**PROMPT:** The answer must consist of every line from the entries that holds the word "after".

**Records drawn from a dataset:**

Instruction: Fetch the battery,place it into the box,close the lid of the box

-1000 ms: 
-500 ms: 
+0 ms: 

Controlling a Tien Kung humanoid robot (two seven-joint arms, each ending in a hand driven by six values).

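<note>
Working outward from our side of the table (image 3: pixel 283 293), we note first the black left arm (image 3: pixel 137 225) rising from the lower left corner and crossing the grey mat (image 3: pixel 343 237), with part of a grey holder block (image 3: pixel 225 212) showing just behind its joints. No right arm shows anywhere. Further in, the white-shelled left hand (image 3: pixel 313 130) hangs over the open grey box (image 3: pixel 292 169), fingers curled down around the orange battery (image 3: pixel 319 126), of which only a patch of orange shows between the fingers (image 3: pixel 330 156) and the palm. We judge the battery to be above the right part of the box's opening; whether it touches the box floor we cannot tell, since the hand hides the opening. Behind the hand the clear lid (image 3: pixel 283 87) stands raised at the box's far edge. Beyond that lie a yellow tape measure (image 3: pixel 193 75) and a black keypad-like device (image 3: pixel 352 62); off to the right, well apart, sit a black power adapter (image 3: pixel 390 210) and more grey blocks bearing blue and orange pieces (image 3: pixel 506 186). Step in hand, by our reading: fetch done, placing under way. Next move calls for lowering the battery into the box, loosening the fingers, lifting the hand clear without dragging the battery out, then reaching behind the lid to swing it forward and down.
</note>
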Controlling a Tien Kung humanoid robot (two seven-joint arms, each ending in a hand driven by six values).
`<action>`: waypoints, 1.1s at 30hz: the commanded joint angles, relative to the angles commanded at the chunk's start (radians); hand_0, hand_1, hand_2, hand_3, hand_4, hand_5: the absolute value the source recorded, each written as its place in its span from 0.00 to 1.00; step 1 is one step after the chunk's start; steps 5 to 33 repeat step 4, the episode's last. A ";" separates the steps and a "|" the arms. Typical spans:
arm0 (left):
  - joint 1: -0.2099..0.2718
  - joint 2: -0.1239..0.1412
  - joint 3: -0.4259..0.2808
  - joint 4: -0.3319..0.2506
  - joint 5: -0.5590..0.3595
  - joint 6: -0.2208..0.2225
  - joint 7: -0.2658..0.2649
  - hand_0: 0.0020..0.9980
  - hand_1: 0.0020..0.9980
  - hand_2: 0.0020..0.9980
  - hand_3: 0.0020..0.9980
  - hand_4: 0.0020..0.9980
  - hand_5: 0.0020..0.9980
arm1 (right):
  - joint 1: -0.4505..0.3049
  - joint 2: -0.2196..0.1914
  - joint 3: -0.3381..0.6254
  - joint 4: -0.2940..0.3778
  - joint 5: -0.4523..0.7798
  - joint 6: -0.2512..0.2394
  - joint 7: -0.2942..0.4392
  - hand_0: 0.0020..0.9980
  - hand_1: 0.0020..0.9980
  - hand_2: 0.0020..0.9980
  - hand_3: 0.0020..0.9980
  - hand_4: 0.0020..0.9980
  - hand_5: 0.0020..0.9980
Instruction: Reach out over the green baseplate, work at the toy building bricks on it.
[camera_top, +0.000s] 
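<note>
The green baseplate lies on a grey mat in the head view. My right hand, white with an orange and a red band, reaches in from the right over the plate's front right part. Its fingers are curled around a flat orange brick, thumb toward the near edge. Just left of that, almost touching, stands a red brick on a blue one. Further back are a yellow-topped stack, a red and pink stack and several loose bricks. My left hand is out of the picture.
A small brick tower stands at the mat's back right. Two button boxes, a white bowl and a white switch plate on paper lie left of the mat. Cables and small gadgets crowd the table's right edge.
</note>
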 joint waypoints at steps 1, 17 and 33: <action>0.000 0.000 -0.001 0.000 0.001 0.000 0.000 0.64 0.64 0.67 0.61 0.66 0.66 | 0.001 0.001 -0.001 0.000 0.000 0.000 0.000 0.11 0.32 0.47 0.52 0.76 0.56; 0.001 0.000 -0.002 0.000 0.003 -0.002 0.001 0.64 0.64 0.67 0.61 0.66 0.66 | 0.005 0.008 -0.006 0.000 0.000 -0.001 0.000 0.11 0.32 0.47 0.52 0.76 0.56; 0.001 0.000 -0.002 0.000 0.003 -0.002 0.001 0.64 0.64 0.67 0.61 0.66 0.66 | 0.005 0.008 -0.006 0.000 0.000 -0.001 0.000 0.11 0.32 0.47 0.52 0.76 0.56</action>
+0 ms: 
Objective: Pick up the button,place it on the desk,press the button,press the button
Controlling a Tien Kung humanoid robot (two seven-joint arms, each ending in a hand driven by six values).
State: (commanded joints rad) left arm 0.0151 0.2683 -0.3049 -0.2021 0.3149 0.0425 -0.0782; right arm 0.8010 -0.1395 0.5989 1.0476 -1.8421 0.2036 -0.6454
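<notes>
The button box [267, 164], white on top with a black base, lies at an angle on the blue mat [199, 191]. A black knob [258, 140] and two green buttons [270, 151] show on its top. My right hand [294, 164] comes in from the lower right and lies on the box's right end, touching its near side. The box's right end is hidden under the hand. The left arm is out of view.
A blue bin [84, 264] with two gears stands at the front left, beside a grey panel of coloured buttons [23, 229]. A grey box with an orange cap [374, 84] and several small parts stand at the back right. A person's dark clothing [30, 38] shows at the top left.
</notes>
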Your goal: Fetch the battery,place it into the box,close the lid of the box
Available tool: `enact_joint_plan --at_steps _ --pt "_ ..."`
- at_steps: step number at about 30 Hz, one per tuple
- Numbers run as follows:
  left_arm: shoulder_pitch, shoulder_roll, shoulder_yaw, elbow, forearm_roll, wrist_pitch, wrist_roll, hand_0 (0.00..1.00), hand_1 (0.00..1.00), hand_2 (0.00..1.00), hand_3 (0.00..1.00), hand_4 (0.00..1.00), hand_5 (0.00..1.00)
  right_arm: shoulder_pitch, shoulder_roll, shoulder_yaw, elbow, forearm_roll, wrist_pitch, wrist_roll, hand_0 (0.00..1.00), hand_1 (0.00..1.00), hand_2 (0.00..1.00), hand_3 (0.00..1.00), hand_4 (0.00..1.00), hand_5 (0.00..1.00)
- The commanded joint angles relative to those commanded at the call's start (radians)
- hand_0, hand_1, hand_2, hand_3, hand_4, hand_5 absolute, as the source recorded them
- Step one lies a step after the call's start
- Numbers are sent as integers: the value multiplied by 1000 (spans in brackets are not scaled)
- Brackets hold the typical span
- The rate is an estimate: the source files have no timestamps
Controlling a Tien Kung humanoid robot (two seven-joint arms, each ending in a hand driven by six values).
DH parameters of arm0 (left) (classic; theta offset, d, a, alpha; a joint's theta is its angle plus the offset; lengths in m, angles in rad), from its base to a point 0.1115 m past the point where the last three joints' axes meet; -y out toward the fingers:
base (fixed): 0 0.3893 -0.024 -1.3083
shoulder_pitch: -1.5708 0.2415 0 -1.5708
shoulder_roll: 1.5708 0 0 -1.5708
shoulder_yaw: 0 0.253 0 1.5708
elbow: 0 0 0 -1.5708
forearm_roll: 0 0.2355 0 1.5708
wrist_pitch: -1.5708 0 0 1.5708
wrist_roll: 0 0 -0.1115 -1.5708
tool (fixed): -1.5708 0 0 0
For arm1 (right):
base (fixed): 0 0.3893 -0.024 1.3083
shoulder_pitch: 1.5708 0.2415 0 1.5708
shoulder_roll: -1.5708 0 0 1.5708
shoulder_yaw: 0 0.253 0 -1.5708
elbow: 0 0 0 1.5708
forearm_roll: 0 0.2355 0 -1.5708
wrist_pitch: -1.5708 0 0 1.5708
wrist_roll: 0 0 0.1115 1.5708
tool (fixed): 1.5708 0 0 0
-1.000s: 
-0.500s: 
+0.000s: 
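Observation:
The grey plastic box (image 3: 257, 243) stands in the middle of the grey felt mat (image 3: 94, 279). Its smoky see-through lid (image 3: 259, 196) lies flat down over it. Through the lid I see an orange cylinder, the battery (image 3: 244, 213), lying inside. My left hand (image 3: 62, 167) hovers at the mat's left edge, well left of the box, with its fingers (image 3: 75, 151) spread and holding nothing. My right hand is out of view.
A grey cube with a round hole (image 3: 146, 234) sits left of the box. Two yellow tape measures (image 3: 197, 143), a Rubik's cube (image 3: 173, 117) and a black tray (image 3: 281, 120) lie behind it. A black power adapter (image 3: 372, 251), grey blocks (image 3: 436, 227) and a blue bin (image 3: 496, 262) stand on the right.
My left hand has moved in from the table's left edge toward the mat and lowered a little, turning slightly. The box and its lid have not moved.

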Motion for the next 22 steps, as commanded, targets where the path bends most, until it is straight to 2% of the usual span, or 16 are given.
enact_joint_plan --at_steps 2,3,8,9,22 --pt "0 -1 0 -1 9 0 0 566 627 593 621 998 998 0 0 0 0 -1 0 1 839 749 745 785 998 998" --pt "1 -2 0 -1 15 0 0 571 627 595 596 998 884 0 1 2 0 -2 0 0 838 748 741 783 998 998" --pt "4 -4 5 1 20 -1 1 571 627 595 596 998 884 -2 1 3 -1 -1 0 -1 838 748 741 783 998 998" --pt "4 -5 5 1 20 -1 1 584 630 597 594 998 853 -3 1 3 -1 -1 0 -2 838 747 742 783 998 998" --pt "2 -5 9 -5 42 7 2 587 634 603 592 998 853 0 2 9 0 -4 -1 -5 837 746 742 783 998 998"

**ANSWER:**
`<action>`: waypoints, 1.1s at 30hz: the commanded joint angles, relative to the angles commanded at the chunk's start (radians); hand_0, hand_1, hand_2, hand_3, hand_4, hand_5: the absolute value the source recorded, each written as its place in its span from 0.00 to 1.00; step 1 is one step after the chunk's start; steps 5 to 33 repeat step 4, the episode's last. A ";" separates the steps and a "|" the arms. Typical spans:
- Step one lies a step after the call's start

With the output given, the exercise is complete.